**Directions for this task:**
Every line of the material must be given again verbatim. Skip the images.

**Collected data:**
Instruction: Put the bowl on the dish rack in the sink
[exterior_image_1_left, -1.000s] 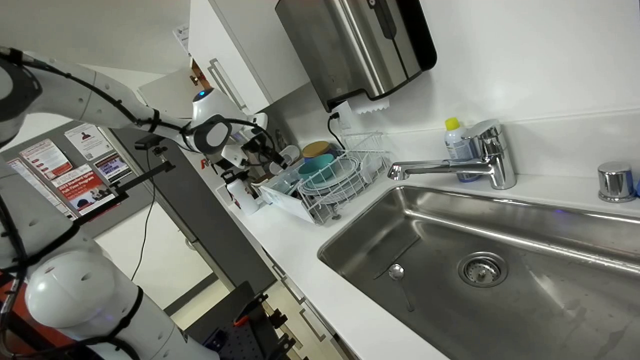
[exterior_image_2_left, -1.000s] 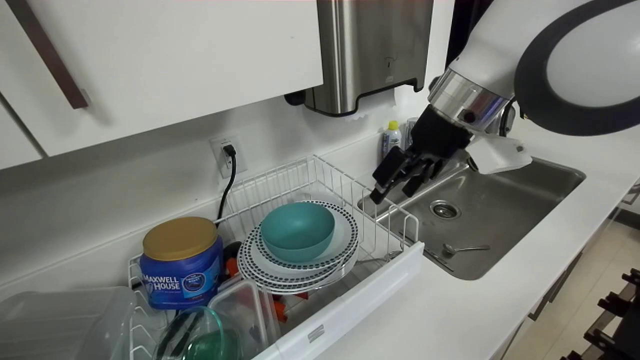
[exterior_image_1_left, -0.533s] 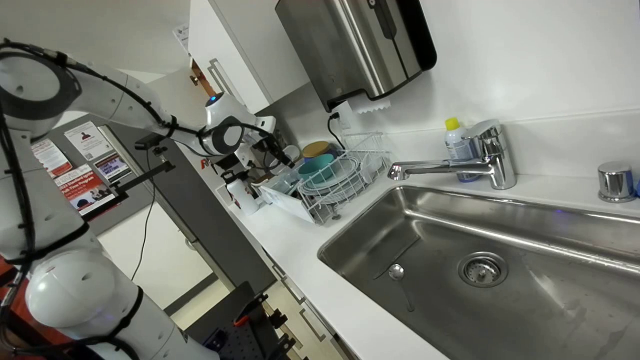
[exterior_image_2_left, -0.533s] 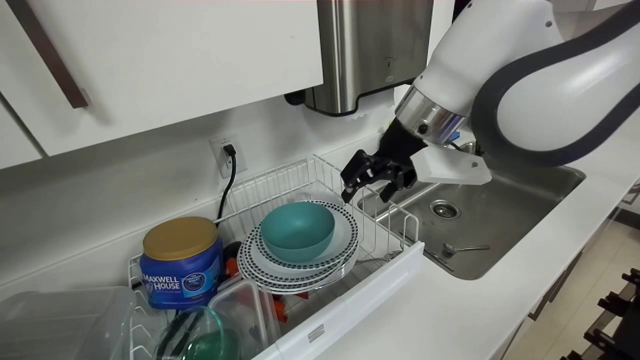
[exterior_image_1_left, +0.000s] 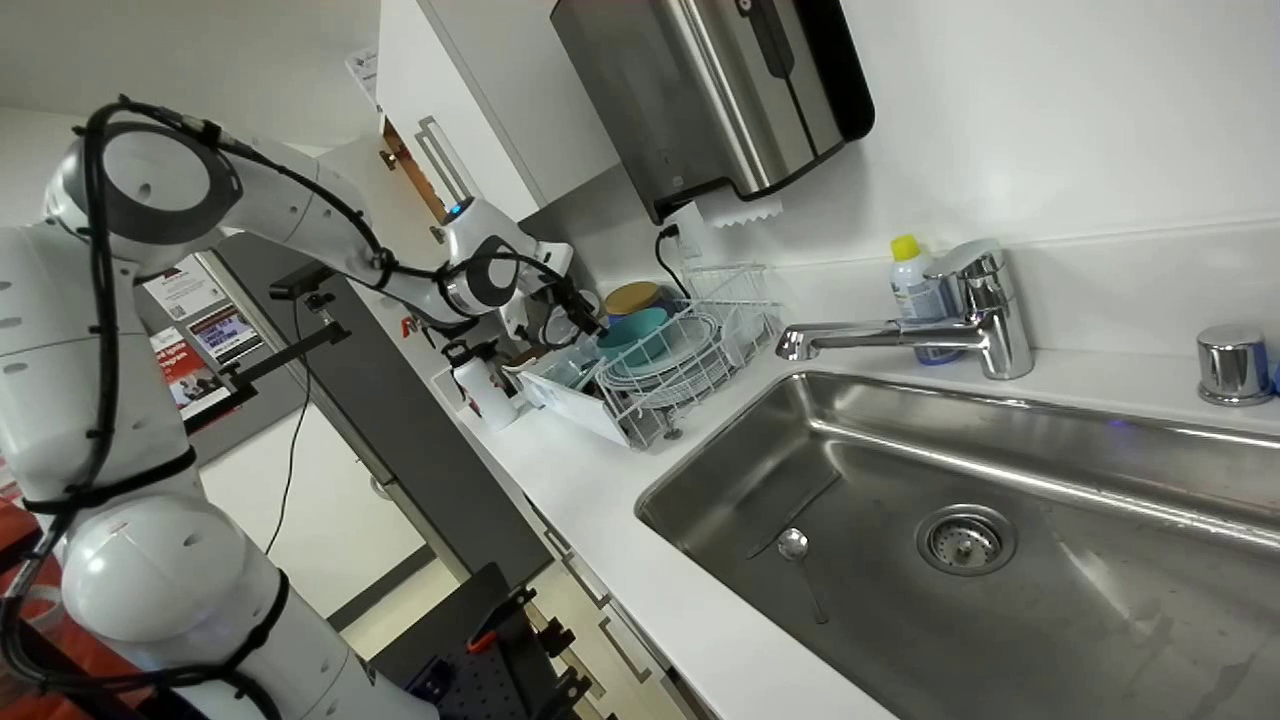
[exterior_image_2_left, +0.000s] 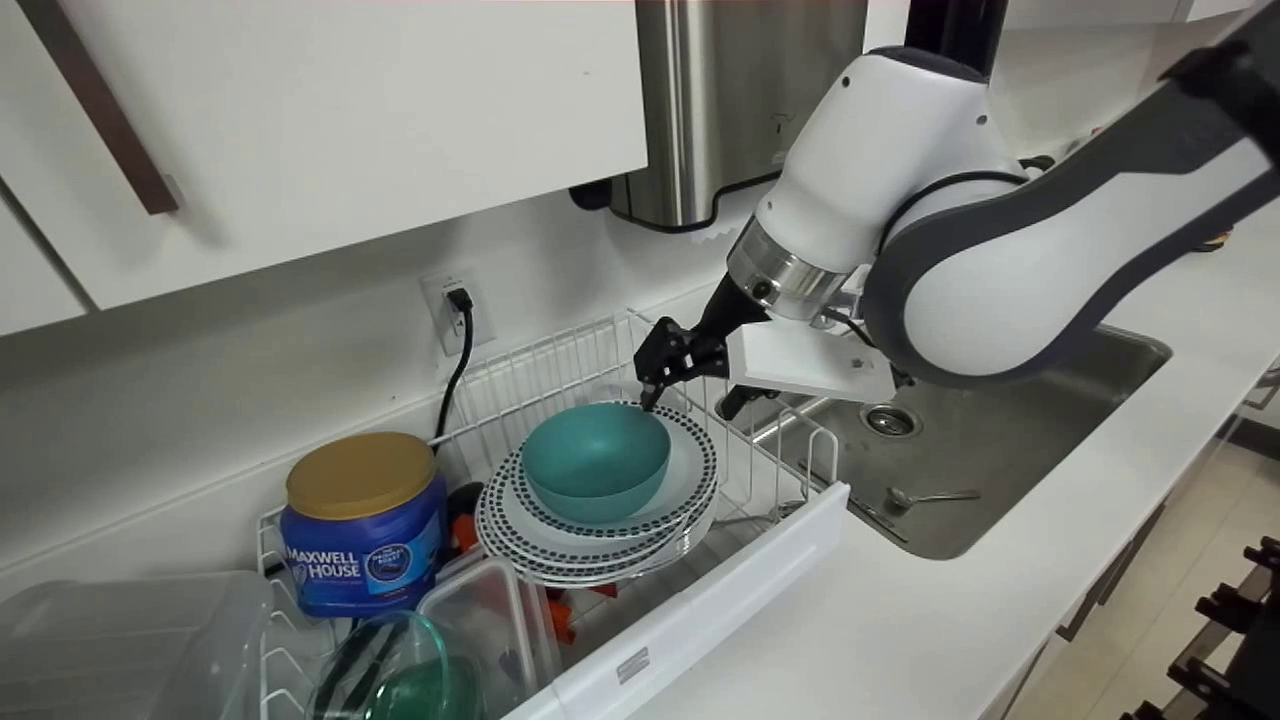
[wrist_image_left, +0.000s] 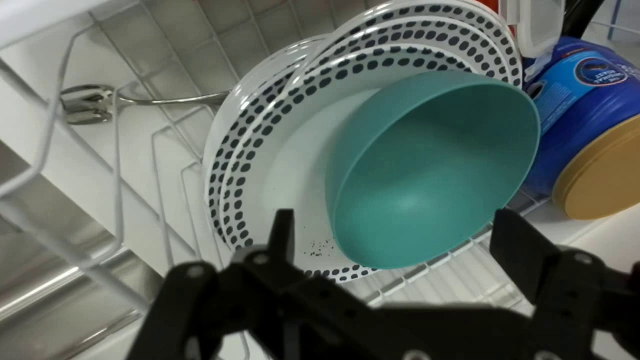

**Response:**
Instruction: Put the bowl on the dish rack in the sink
[exterior_image_1_left, -1.000s] 
[exterior_image_2_left, -1.000s] 
[exterior_image_1_left, -0.533s] 
[exterior_image_2_left, -0.533s] 
[exterior_image_1_left, +0.000s] 
[exterior_image_2_left, +0.000s] 
[wrist_image_left, +0.000s] 

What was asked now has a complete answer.